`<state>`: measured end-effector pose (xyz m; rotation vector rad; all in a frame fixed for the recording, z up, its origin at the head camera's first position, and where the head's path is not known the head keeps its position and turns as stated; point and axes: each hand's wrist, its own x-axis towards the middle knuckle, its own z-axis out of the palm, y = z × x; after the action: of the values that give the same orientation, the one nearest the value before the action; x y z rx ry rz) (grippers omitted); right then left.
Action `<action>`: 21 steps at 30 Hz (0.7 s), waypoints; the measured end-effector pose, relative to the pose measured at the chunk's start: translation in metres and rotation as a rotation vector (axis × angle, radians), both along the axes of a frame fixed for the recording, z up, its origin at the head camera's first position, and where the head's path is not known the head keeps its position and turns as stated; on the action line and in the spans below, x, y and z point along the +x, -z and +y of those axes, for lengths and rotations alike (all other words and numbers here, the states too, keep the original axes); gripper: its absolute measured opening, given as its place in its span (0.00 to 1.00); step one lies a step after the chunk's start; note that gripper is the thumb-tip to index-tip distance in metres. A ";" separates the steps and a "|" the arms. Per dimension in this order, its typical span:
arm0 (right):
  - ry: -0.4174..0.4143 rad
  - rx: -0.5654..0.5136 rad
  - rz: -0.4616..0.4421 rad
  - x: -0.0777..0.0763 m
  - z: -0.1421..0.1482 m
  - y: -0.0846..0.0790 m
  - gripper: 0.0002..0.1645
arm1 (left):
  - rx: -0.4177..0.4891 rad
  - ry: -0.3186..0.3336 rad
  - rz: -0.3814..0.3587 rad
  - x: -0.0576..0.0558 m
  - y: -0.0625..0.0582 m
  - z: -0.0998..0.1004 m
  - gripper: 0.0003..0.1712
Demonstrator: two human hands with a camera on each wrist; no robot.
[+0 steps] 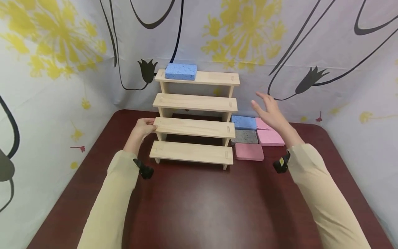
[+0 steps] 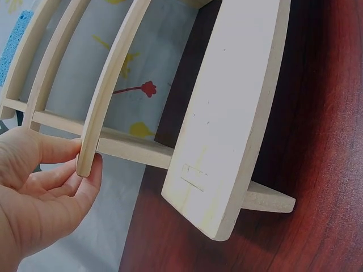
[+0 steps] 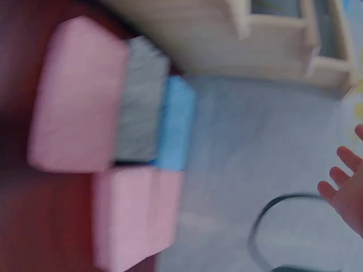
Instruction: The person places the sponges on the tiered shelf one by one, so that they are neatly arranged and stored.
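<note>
A wooden stepped shelf with several tiers stands at the back of the table. A blue sponge lies on the left part of its top tier. My left hand pinches the left end of the second tier from the bottom, thumb on top and fingers beneath, as the left wrist view shows. Above the sponges right of the shelf, my right hand is raised in the air, fingers apart and holding nothing. Below it lie a blue sponge, a grey sponge and several pink sponges, side by side.
The dark red table has rounded back corners. A white cloth with yellow and grey flower patterns encloses it at the back and sides, close behind the shelf. The right wrist view is blurred.
</note>
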<state>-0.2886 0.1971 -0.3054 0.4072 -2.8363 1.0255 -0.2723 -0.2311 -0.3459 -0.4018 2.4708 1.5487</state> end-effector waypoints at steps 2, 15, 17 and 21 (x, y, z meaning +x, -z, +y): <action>0.001 0.008 -0.026 0.007 0.013 0.016 0.38 | 0.003 0.000 0.001 -0.001 0.001 0.001 0.28; -0.128 0.172 -0.068 0.051 0.044 0.129 0.28 | 0.000 -0.033 -0.009 -0.003 0.004 0.002 0.27; -0.131 0.234 -0.019 0.055 0.044 0.137 0.33 | -0.004 -0.028 -0.004 -0.003 0.003 0.002 0.27; -0.134 0.329 0.027 0.057 0.045 0.144 0.42 | 0.002 -0.024 0.001 -0.001 0.003 0.003 0.27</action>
<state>-0.2316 0.2425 -0.4495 0.6405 -2.9895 0.5610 -0.2737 -0.2282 -0.3489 -0.4317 2.4741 1.5602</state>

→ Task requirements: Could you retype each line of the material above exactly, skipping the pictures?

→ Completed exercise:
`<state>`: measured end-effector pose (xyz m; rotation vector rad; all in a frame fixed for the recording, z up, its origin at the head camera's first position, and where the head's path is not known the head keeps its position and turns as stated; point and axes: each hand's wrist, its own x-axis towards the middle knuckle, its own z-axis out of the palm, y = z × x; after the action: of the values that give the same orientation, the one nearest the value before the action; x y z rx ry rz) (grippers omitted); right then left.
Action `<action>`: 21 steps at 30 Hz (0.7 s), waypoints; the measured end-effector pose, relative to the pose measured at the chunk's start: translation in metres and rotation as a rotation vector (axis × angle, radians), both along the axes of a frame fixed for the recording, z up, its origin at the head camera's first position, and where the head's path is not known the head keeps its position and turns as stated; on the action line and in the spans below, x, y and z point along the +x, -z and +y of those axes, for lengths and rotations alike (all other words and numbers here, the states too, keep the original axes); gripper: its absolute measured opening, given as its place in its span (0.00 to 1.00); step one lies a step after the chunk's start; note that gripper is the thumb-tip to index-tip distance in metres. A ";" separates the steps and a "|" the arms. Per dimension in this order, its typical span:
arm0 (right):
  - ry: -0.4174..0.4143 rad
  - rx: -0.5654..0.5136 rad
  - rz: -0.4616..0.4421 rad
  - x: -0.0777..0.0763 m
  - z: -0.1421..0.1482 m
  - y: -0.0846..0.0790 m
  - gripper: 0.0002..0.1645
arm1 (left):
  - rx: -0.4177..0.4891 rad
  - ry: -0.3186..0.3336 rad
  - rz: -0.3814..0.3587 rad
  - x: -0.0576..0.0558 m
  - y: -0.0625..0.0582 m
  - z: -0.0998..0.1004 m
  - gripper: 0.0003..0.1712
Demonstrator: two human hands with a camera on each wrist; no robot.
[+0 steps] 
[+0 steps] 
[+0 steps] 
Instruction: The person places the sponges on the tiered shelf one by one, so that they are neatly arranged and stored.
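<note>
A wooden stepped shelf with several tiers stands at the back of the table. A blue sponge lies on the left part of its top tier. My left hand pinches the left end of the second tier from the bottom, thumb on top and fingers beneath, as the left wrist view shows. Above the sponges right of the shelf, my right hand is raised in the air, fingers apart and holding nothing. Below it lie a blue sponge, a grey sponge and several pink sponges, side by side.
The dark red table has rounded back corners. A white cloth with yellow and grey flower patterns encloses it at the back and sides, close behind the shelf. The right wrist view is blurred.
</note>
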<state>-0.2886 0.1971 -0.3054 0.4072 -2.8363 1.0255 -0.2723 -0.2311 -0.3459 -0.4018 2.4708 1.5487</state> end-effector waypoints at steps 2, 15, 17 and 21 (x, y, z meaning +x, -z, +y): <action>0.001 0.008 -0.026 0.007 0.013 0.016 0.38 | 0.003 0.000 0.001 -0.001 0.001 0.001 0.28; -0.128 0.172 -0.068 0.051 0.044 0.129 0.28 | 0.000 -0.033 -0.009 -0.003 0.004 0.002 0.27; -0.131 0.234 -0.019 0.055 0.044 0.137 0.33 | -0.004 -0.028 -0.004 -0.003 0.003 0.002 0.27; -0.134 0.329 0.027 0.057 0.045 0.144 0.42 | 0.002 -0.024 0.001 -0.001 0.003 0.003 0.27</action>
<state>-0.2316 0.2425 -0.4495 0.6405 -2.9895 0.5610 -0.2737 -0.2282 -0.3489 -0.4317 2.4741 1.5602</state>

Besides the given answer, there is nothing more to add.